La fête, oui. Le désordre, non.
Face aux déchets accumulés après les concerts, matchs retransmis ou kermesses de quartier, Kinshasa change de méthode. Désormais, toute manifestation publique devra intégrer, noir sur blanc, un dispositif de propreté.
Nettoyage complet du site. Évacuation des déchets. Remise en état immédiate des lieux.
Rien ne devra subsister après la clôture des activités.
Pas de caution, pas d’événement
La principale nouveauté est financière.
Chaque organisateur devra verser une caution de 1 000 dollars américains : environ 2,3 millions de francs congolais. Une garantie destinée à couvrir d’éventuelles dégradations ou manquements.
Le remboursement ne sera accordé qu’en cas de respect strict des obligations.
Sans ce dépôt préalable, aucune autorisation ne sera délivrée par les services compétents.
Autrement dit : pas de caution, pas d’événement.
Le message est clair. Les autorités veulent rompre avec une pratique jugée trop permissive, où les espaces publics servaient de terrains festifs sans responsabilité ultérieure.
Contrôles croisés et sanctions
Le suivi sera assuré conjointement par le ministère provincial de la Jeunesse, Sports et Loisirs, Culture et Arts, et celui de l’Environnement, chargé de la propreté et de l’embellissement urbain. Une double tutelle pour éviter les failles.

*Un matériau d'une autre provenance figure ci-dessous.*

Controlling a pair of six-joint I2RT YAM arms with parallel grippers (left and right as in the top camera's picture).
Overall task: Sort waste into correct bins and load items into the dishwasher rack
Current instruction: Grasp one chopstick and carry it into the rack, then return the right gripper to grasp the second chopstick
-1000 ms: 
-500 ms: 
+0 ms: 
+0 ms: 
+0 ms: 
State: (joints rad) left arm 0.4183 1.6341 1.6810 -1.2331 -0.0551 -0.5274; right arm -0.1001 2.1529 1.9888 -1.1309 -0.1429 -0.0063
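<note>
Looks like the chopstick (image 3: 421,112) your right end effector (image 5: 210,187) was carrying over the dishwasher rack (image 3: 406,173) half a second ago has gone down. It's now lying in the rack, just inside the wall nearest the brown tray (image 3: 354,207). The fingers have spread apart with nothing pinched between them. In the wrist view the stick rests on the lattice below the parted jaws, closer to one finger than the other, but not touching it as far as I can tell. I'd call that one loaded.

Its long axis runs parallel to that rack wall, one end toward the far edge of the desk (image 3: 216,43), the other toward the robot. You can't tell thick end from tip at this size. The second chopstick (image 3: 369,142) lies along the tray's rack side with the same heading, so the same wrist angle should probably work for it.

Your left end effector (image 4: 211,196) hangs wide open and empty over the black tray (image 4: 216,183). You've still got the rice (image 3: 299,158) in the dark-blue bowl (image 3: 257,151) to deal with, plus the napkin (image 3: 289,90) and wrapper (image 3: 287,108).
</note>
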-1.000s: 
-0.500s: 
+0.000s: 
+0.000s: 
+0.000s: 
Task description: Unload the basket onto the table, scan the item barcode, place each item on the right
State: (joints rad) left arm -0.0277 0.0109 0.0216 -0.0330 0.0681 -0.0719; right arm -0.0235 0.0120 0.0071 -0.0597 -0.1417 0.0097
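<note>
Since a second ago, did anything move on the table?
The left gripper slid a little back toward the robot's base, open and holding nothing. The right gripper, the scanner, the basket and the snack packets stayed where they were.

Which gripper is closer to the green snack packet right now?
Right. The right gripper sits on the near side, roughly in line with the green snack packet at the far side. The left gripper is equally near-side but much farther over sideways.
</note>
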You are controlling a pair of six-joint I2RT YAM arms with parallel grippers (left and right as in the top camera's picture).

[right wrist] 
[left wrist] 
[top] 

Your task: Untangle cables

En cas de non-respect, les sanctions s’annoncent dissuasives : amendes administratives, suspension ou annulation de l’autorisation, voire interdiction d’organiser de futurs événements.
La circulaire conjointe signée par Bob Amisso Yoka Lumbila et Léon Mulumba Mwana Nshiya formalise cette ligne dure.
À l’Hôtel de ville, on assume une approche pragmatique : encadrer sans étouffer.
Les manifestations populaires restent autorisées. Mais leurs coûts environnementaux ne seront plus supportés par la collectivité.
Cette régulation traduit une volonté plus large : restaurer l’ordre urbain et faire de la propreté un standard, non une option.
Dans une capitale en pleine pression démographique, l’espace public devient un enjeu politique.
Et désormais, la règle tient en une formule simple : organiser, c’est aussi réparer.